Being a bear of very little brain, especially when I’m more focused on other things, I hadn’t fully thought about the details of the electrics side. I had a cable running to the office but hadn’t realised I’d need an electrician to physically install the plugs, and lights, and light switch, and junction box – thinking it was only needed to hook up the cable to said junction box. On top of that cost, I should have factored in the cost of getting proper flooring in, something many companies do as included along with the plugs, but it’s another couple of hundred to get a local firm in to install laminate flooring. As I type there’s a nice man contending with Ripley trying to eat his shoelaces while he does just that.

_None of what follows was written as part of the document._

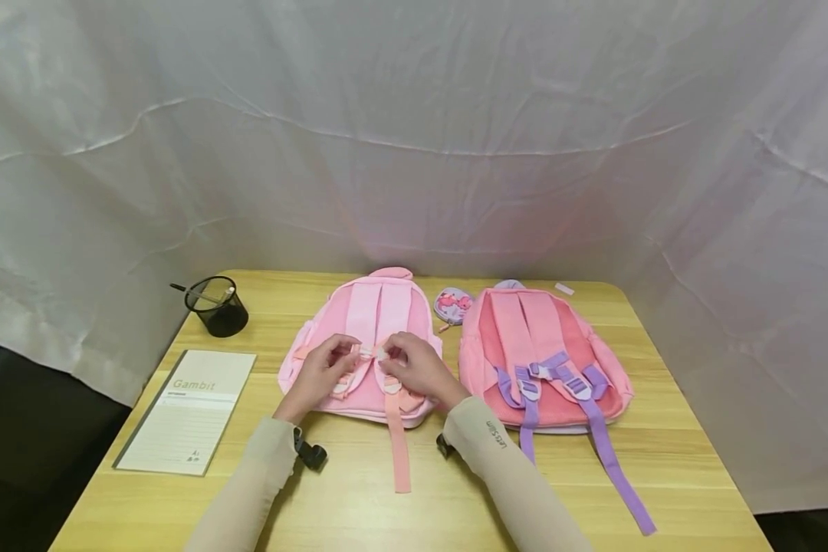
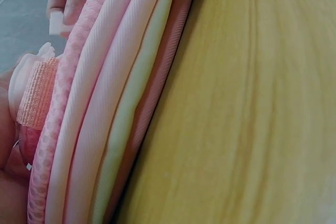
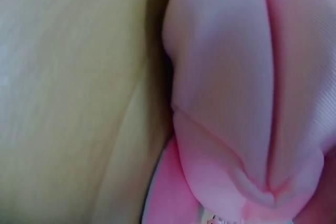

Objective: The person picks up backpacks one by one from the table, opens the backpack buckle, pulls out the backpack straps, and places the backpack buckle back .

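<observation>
A light pink backpack (image 1: 359, 307) lies with its shoulder straps up in the middle of the table. Over those straps, my left hand (image 1: 324, 373) pinches one white plastic buckle half (image 2: 21, 80) threaded with coral webbing (image 2: 38, 93). Close across from it, my right hand (image 1: 421, 369) holds the other white buckle half (image 2: 56, 23) between thumb and fingers. The two halves are apart in the left wrist view. A loose coral strap (image 1: 398, 452) hangs toward the front edge. The right wrist view shows only the backpack's side pocket (image 3: 226, 77), with the fingers hidden.
A second, coral-pink backpack (image 1: 579, 337) with purple straps (image 1: 614, 468) lies on the right. Between the bags sits a small round pouch (image 1: 453, 304). A notebook (image 1: 189, 414) and a black mesh pen holder (image 1: 224, 318) stand on the left. Grey curtains surround the table.
</observation>
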The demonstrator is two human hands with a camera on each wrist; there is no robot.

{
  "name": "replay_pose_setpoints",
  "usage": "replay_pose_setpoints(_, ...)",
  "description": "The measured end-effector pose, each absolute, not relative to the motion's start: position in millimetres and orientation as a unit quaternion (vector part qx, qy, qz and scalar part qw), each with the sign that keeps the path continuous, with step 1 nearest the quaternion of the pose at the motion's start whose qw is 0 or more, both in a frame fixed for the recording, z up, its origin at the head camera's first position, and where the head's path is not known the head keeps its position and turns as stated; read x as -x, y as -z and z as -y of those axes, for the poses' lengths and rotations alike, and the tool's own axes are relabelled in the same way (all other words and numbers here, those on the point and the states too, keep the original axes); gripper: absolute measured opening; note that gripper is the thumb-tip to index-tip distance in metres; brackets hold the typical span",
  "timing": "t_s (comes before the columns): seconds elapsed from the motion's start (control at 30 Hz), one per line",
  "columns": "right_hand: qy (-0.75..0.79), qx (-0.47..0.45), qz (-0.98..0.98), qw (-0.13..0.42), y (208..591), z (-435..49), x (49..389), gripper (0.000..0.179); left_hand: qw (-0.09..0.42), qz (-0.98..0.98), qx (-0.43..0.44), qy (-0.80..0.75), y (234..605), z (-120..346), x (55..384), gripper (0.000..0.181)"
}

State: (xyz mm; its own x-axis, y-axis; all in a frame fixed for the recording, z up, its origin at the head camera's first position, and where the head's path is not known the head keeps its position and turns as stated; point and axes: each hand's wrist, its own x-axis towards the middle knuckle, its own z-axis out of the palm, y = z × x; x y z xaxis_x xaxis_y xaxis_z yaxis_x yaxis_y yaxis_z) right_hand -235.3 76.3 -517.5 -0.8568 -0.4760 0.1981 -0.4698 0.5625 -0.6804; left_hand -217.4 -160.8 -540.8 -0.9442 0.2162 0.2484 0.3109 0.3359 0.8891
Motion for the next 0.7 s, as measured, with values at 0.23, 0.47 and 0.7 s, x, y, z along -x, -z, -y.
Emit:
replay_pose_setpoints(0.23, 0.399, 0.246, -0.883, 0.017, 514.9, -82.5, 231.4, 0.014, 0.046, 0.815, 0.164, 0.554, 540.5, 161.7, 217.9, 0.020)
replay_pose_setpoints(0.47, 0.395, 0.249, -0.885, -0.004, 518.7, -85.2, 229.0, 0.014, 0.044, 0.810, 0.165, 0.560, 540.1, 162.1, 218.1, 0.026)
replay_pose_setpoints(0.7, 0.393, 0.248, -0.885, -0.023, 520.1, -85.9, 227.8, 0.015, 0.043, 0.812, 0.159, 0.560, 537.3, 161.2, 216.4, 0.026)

There were other issues with Warwick I hadn’t expected, the main one being money. I’d assumed all these companies wanted to be paid the same way, deposit down and then payment on completion, but apparently not. Warwick wanted a third on deposit, fair enough if everything being build to order, but the balance ten days BEFORE installation, with just 500 left over for completion. That threw me a bit and almost made me wait for Sanctum to do the work (something in hindsight I should have done but there’s the fun of hindsight) but after a few emails and calls with me pointing out it was highly unprofessional, non-standard and frankly an invitation to defraud me or do a shoddy job, they agreed the bulk could be paid after installation. Which was nice.

Installation itself was a far easier process. They came on time, did a good job and also, importantly to my mind, were nice guys willing to work hard. As a rule I find builders are either really good or a bunch of bad-tempered dicks so I was glad to find these guys came from the first category.

Another bad note however, was the mention in their after-care pack that I should really put another coat of wood protector on the office once they had finished, at least within three months of installation. Maybe this was mentioned earlier, but they were using treated wood and I don’t recall it, but that’s something for others to bear in mind and ask about before agreeing to anything. Now while this is probably just a couple of hours work, I don’t really see why their wood isn’t treated to stand up to the weather on principle.

So, that’s a quick run-down on getting the office, in case it’s any sort of guide for other people doing the same thing. We live and learn, but the potential frustration when you’re spending your remaining savings is such that learning in advance would have been preferable! Once it's all finally completed and I'm in there working I'll post a photo of the final result. Unfortunately, three weeks after installation and I'm yet to see said result.